=== Task description ===
After repeating the line containing "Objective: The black", stop; until then, repeat each line of the listing below exactly, starting with the first.
┌─ Given information
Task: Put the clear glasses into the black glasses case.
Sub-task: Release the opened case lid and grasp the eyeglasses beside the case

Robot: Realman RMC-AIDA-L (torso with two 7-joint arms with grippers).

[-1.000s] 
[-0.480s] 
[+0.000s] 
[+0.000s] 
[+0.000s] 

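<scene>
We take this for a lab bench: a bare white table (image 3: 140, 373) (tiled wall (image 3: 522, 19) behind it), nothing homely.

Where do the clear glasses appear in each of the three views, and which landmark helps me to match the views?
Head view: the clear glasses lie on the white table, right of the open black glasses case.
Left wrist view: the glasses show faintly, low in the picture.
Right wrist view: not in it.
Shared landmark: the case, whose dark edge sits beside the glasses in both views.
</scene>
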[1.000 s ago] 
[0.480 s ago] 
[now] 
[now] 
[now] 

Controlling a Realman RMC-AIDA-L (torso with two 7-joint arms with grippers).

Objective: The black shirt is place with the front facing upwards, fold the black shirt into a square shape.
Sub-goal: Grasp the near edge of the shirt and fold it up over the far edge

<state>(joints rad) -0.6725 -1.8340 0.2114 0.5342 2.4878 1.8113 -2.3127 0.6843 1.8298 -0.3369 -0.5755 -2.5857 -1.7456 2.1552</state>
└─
=== Task result ===
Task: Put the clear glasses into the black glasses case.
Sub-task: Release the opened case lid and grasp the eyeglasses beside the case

Robot: Realman RMC-AIDA-L (torso with two 7-joint arms with grippers).

[-1.000s] 
[-0.480s] 
[+0.000s] 
[+0.000s] 
[+0.000s] 

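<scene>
We take this for a lab bench: a bare white table (image 3: 140, 373) (tiled wall (image 3: 522, 19) behind it), nothing homely.

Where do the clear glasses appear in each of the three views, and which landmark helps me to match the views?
Head view: the clear glasses lie on the white table, right of the open black glasses case.
Left wrist view: the glasses show faintly, low in the picture.
Right wrist view: not in it.
Shared landmark: the case, whose dark edge sits beside the glasses in both views.
</scene>
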[1.000 s ago] 
[0.480 s ago] 
[now] 
[now] 
[now] 

Controlling a Realman RMC-AIDA-L (torso with two 7-joint arms with grippers).

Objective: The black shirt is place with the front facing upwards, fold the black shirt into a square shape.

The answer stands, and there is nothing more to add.